The administration sequence is An Luoti Ni hydrochloride capsule, anti-PD-1 antibody injection and anti-TIM-3 antibody injection
4. Dosing regimen adjustment
4.1 Anti-PD-1 antibody injection, delay administration is allowed, but the delay administration time is not longer than 12 weeks at maximum.
4.2 Anti-TIM-3 antibody injections, delayed administration is allowed, but the delayed administration time is not longer than 12 weeks at maximum.
4.3 Hydrochloric acid An Luoti Nile Capsule, wherein in each treatment period, the hydrochloric acid An Luoti Nile capsule is allowed to delay administration in the administration period (namely, 1-14 days), the delay time is not longer than 5 days at maximum, and the delay time is not longer than 4 weeks at maximum until the administration of the next treatment period begins. The dispensing amount was allowed to be set at 10mg to 8mg to 6mg, and after a period of time, the dispensing amount was allowed to be set up once from the next cycle.
5. Evaluation criteria
The efficacy evaluation criteria were based on RECIST 1.1, while the iRECIST criteria were used to confirm efficacy. The severity of adverse events was judged using the NCI-CTC AE 5.0 standard.
6. Endpoint index
Objective Remission Rate (ORR), total survival (OS), progression Free Survival (PFS), disease Control Rate (DCR), duration of remission (DOR), etc.;
The occurrence of anti-drug antibodies (ADA) and neutralizing antibodies (NAb);
Incidence and severity of Adverse Events (AEs) and Severe Adverse Events (SAE).
7. Results
Preliminary research results show that the anti-TIM-3 antibody, the anti-PD-1 antibody and An Luoti Ni hydrochloride can be used in combination to safely and effectively treat advanced hepatocellular carcinoma. After the combined treatment of the anti-TIM-3 antibody, the anti-PD-1 antibody and the hydrochloric acid An Luoti, the clinical curative effect and the survival benefit of the patients with advanced hepatocellular carcinoma are obviously improved, the illness state of the patients is relieved and controlled, the progression-free survival period and the total survival period of the patients are prolonged, and partial patients can achieve Complete Remission (CR) or Partial Remission (PR), and the exemplary results are shown in the following table 3:
TABLE 3 information of curative effect
Example 2 clinical trials for colorectal cancer
1. Criteria for inclusion
All of the following inclusion criteria were met to enter the group trial:
(1) Age 18-75 years (calculated by date of informed consent), ECOGPS score 0-1 score, expected survival period exceeding 3 months, and (2) histologically/cytologically confirmed metastatic colorectal cancer with clear RAS/BRAF status.

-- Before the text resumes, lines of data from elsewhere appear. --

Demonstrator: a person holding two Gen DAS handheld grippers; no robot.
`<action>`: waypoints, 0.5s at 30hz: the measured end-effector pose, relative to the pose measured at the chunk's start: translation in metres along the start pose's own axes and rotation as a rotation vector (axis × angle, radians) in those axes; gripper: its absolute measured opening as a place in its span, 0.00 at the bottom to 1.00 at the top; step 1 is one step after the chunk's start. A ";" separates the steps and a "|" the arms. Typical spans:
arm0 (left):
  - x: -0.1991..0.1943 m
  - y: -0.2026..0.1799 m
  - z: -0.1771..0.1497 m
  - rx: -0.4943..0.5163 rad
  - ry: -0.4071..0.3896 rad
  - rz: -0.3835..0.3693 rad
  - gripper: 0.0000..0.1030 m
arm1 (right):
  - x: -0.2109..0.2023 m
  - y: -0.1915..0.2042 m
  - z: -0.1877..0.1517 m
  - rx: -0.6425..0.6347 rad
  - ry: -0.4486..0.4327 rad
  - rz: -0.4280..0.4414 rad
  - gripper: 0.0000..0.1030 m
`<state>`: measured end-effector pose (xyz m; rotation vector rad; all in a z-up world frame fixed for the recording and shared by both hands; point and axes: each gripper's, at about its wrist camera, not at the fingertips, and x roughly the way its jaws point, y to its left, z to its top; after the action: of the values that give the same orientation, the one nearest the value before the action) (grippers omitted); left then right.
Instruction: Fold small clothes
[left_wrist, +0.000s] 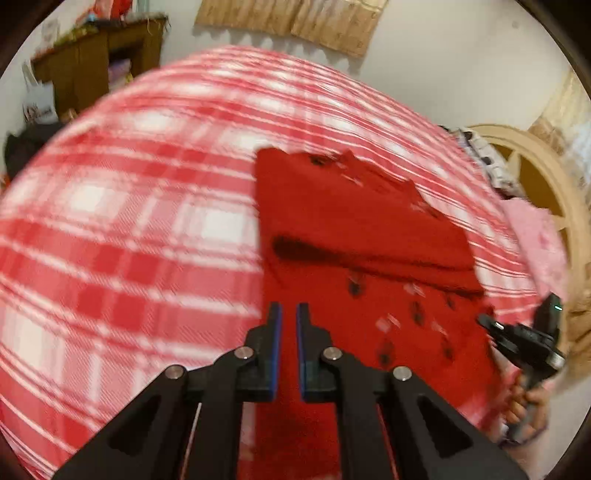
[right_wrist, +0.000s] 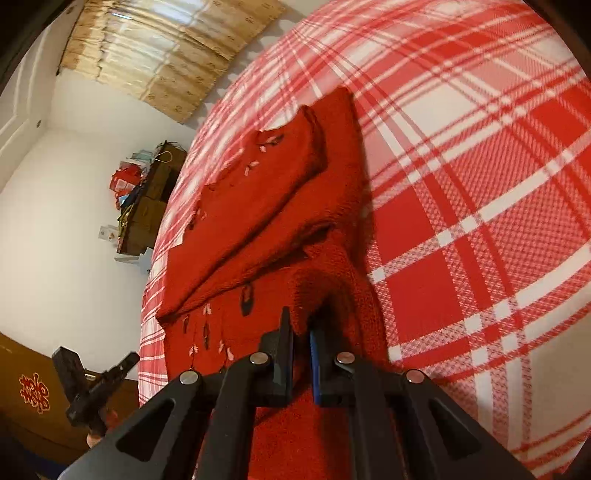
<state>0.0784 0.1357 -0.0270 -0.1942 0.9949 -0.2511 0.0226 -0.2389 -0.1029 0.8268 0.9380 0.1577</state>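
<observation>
Garment: a small red knitted sweater (left_wrist: 354, 229) with dark and pale flecks lies on a red and white checked bedspread (left_wrist: 129, 221), slightly toward the bed's right side in the left wrist view.
Fold state: the sleeves appear laid across the body in a thick band, so the side folds look done.
Left to do: the lower hem has yet to be brought over the top, judging by the long shape of the sweater.
Right gripper (right_wrist: 301, 332): clenched on a bunched edge of the sweater's near end, which rises in a ridge between its 2 fingers.
Left gripper (left_wrist: 289, 314): its 2 fingers are drawn close together with a thin gap; the left wrist view shows the sweater behind them, not pinched, so it seems to grasp nothing.
Hands: a hand (left_wrist: 524, 402) holds the right gripper's handle at the bed's edge.
Surroundings: a wooden headboard (left_wrist: 546, 177), a pink cloth (left_wrist: 535, 236), a brown shelf unit (left_wrist: 99, 62) against a white wall.
</observation>
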 end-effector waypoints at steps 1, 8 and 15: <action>0.001 0.005 0.003 0.010 -0.008 0.025 0.07 | 0.000 0.000 0.001 -0.003 0.002 0.000 0.07; -0.035 -0.001 -0.042 0.372 -0.069 0.076 0.61 | 0.001 0.002 0.003 -0.018 0.022 0.000 0.07; -0.056 -0.011 -0.159 0.826 0.006 0.143 0.65 | -0.001 0.000 0.000 -0.007 0.022 0.008 0.07</action>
<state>-0.0867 0.1342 -0.0641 0.6268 0.8358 -0.5086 0.0218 -0.2393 -0.1029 0.8233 0.9541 0.1771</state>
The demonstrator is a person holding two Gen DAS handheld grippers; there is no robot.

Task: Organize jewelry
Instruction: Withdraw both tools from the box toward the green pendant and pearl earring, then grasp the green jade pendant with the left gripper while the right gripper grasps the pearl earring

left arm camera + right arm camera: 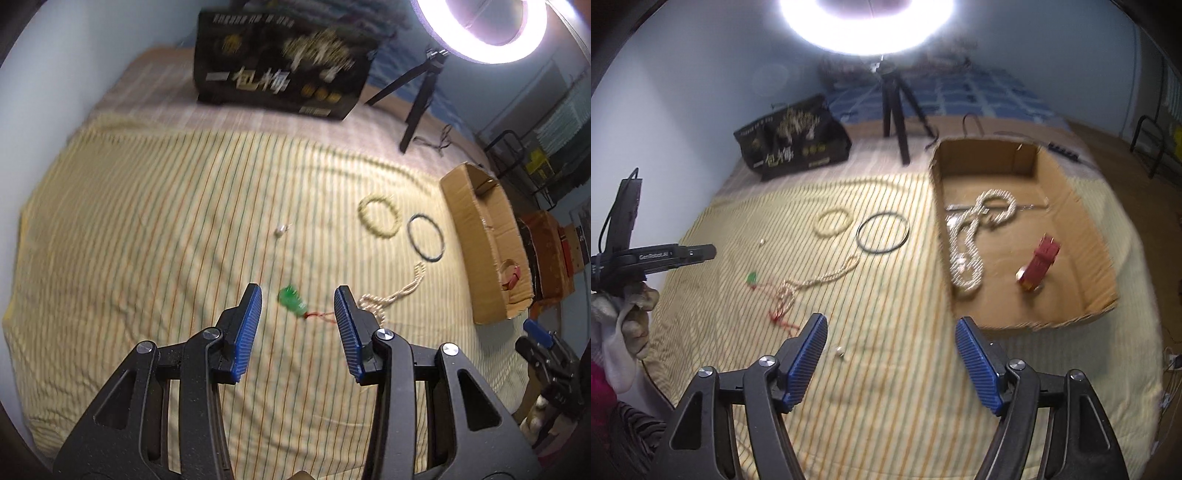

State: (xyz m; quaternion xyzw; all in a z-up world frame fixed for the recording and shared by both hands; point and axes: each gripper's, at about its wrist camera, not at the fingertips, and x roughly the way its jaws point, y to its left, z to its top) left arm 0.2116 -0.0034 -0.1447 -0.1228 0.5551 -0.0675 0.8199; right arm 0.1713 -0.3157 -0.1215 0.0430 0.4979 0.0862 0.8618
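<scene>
step: reaching for green pendant (pixel 292 300) on striped cloth | left gripper (pixel 298 304) wide open, straddling it | right gripper (pixel 891 334) open, empty | next: lower, pinch, carry to cardboard box (pixel 1089 254)

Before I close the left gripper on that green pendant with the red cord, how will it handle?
The green pendant looks small and hard, probably light, so it may skid on the striped cloth if nudged. Its red cord looks limp and should trail. That cord runs toward the beaded necklace, so it might snag or drag it.
</scene>
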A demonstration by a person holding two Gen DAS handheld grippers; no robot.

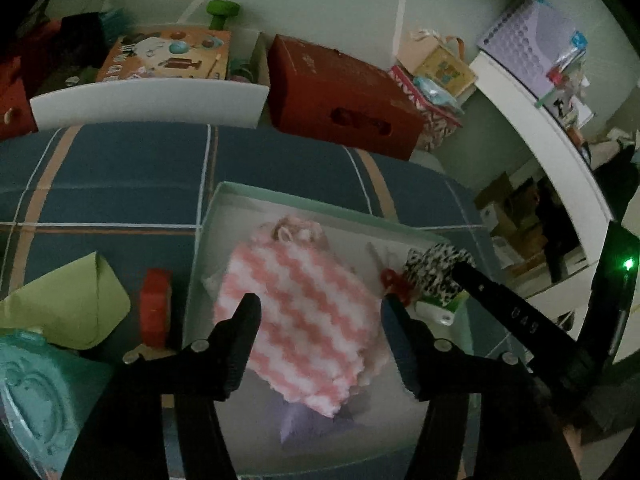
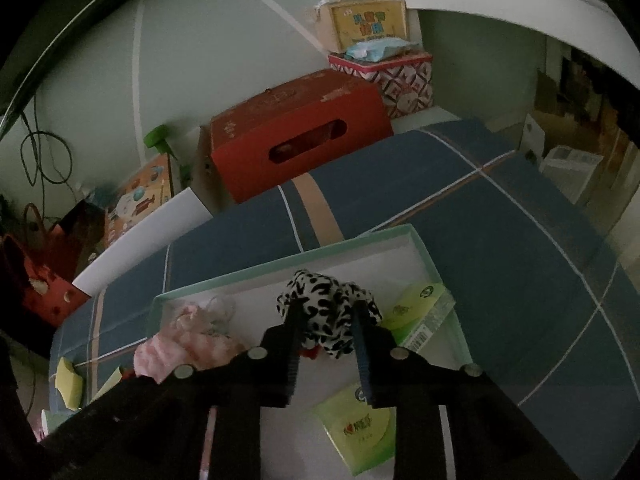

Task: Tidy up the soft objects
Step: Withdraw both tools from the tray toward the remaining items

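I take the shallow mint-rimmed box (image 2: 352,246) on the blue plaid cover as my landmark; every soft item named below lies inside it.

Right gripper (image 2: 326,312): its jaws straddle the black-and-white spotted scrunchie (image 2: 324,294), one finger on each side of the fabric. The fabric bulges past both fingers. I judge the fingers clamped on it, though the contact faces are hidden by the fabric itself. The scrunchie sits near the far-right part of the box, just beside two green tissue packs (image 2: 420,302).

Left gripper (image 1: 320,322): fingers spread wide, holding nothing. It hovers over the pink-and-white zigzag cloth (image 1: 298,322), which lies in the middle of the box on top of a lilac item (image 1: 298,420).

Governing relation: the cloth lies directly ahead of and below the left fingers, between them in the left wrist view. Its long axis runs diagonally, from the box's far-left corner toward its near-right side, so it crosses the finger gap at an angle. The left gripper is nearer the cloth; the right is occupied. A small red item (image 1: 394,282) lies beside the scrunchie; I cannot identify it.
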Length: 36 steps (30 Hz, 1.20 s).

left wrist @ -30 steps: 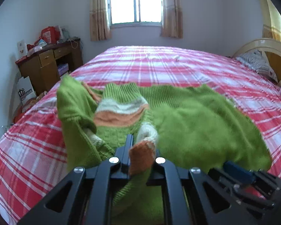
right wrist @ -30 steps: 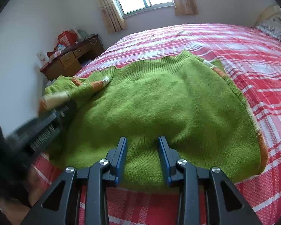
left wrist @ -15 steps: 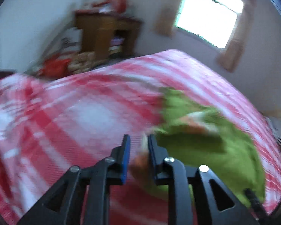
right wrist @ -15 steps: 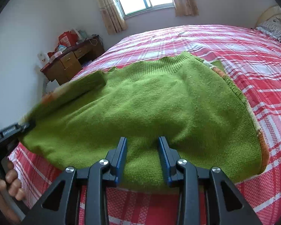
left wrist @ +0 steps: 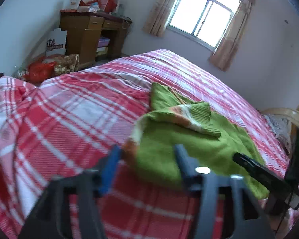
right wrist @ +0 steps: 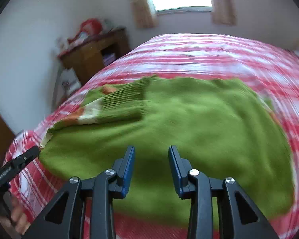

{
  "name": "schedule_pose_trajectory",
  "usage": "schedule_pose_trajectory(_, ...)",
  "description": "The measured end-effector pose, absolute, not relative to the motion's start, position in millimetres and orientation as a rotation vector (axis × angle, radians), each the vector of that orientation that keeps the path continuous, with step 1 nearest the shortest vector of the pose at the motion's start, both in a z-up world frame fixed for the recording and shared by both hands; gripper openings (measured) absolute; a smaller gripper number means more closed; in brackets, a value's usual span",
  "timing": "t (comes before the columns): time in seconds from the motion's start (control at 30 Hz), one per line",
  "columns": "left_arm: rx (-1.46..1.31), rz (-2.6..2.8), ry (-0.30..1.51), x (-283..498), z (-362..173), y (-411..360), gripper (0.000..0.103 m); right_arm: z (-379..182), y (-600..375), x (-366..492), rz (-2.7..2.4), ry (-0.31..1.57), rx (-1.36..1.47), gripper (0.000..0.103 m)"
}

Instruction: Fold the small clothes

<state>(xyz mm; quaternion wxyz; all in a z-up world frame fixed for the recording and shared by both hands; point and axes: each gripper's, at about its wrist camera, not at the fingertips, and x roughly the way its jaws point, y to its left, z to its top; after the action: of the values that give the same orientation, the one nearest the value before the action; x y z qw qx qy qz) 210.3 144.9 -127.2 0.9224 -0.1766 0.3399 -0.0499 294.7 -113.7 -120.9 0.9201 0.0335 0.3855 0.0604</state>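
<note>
We have the green sweater [right wrist: 189, 123] spread on the red-and-white checked bedspread [left wrist: 69, 119], its body lying flat and one sleeve [right wrist: 117, 105] folded across the left shoulder, the orange and white bands of the sleeve showing near the left edge. Our left gripper [left wrist: 147, 155] has just been opening its jaws, and they stand well apart now, hanging over the near left corner of the sweater with nothing pinched between them; the knit shows through the gap, but whether it touches the pads is lost in the blur. Our right gripper [right wrist: 151, 159] hangs over the near edge of the sweater, jaws partly open, empty, with only green wool behind the gap. Far left by the wall stands a wooden desk [left wrist: 89, 31], and beyond the bed a curtained window [left wrist: 201, 18].
</note>
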Motion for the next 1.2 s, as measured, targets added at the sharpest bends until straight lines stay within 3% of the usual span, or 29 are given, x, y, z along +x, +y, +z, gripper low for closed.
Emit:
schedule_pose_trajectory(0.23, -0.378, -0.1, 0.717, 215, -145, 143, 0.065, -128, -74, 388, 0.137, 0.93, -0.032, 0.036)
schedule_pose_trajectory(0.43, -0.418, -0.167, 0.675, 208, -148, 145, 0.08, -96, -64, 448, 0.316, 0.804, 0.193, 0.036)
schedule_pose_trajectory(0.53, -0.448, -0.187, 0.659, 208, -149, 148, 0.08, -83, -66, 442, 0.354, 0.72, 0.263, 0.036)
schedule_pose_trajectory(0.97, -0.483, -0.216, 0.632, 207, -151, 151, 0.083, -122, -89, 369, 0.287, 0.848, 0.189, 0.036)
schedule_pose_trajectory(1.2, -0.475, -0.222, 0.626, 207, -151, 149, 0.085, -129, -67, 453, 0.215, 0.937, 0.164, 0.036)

(3) Subjects must provide satisfactory fresh or archived tumor tissue (formalin fixed, paraffin embedded (FFPE) tissue blocks or unstained FFPE slides) for mismatch repair (MMR) protein detection and the result of the detection is a complete mismatch repair function (pMMR). Acceptable MSI/MMR detection results meeting the previous requirements of patients, wherein the previous detection results are pMMR/MSI-L/MSS type, if the previous detection results are
DMMR/MSI-H type requires prior progression to treatment with PD-1/PD-L1 inhibitors.
(4) The subject was able to provide satisfactory tumor tissue for PD-L1 expression level detection (tumor tissue specimens require co-selection criterion 3). The subject was approved for a past satisfactory PD-L1 expression level detection report.
(5) Advanced colorectal cancer that progressed or was intolerant after ≡3 standard treatments, based on fluorouracil, irinotecan and oxaliplatin chemotherapy and bevacizumab treatment, patients with RAS/BRAF wild-type in the left half colon had to be treated with anti-EGFR and patients with BRAF V600E mutations had to be treated with RAF inhibitors. Patients who received oxaliplatin in adjuvant therapy and who developed metastasis within 6 months of completion of adjuvant therapy were considered to have received a first line of oxaliplatin therapy, exceeding after completion of adjuvant therapy with oxaliplatin
Patients with metastatic disease occurring for 6 months must receive oxaliplatin-containing therapy for the metastatic disease to be enrolled.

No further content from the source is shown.